NASM - The Netwide Assembler
NASM Forum => Programming with NASM => Topic started by: Luns on April 03, 2011, 06:22:16 PM
-
Sorry if this isn't specifically NASM-related, but I'm not sure of another board where I could ask this - how exactly do syscalls work? For example, if I'm using Linux and call sys_write (with int 0x80 and 4 in eax), what happens to print out a message? I know the syscall is defined in read_write.c in the Linux source, and if you go there then it seems to call do_sendfile (), which then calls fput_light (), which then calls fput () and then __fput ()... I lost it a few functions after that. At the root of it all, is there something calling a BIOS interrupt to print out the message? Is there any assembly along the way or is it all implemented in C?

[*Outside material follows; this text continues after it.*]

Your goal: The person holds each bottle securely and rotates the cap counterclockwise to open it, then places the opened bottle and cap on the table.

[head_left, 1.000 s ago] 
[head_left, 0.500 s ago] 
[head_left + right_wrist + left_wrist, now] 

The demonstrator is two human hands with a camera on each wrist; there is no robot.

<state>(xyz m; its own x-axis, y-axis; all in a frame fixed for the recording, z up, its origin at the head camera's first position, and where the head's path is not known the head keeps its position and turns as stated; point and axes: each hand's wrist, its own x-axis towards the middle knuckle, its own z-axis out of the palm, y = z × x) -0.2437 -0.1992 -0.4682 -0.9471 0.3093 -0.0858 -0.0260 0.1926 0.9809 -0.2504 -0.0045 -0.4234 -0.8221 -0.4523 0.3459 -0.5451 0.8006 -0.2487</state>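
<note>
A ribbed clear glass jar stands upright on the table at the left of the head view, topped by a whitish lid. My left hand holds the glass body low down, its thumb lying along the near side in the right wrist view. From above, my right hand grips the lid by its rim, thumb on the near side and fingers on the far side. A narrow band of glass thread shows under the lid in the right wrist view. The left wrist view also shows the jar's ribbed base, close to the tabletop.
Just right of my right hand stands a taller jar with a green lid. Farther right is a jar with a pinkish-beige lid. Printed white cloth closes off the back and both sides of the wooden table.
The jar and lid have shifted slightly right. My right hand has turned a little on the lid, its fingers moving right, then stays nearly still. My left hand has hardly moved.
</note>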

Thanks, just trying to wrap my head around this...
e: New question below.
e2: Another new question!
-
You've done well to track it down that far! We do have the source code. Given the skill and persistance, we should be able to figure out exactly how it all works. I find it heavy going! I suspect that if you spend enough time with kernel code, and get "oriented", it gets easier. I'm not there yet, and I'm not working too hard at it...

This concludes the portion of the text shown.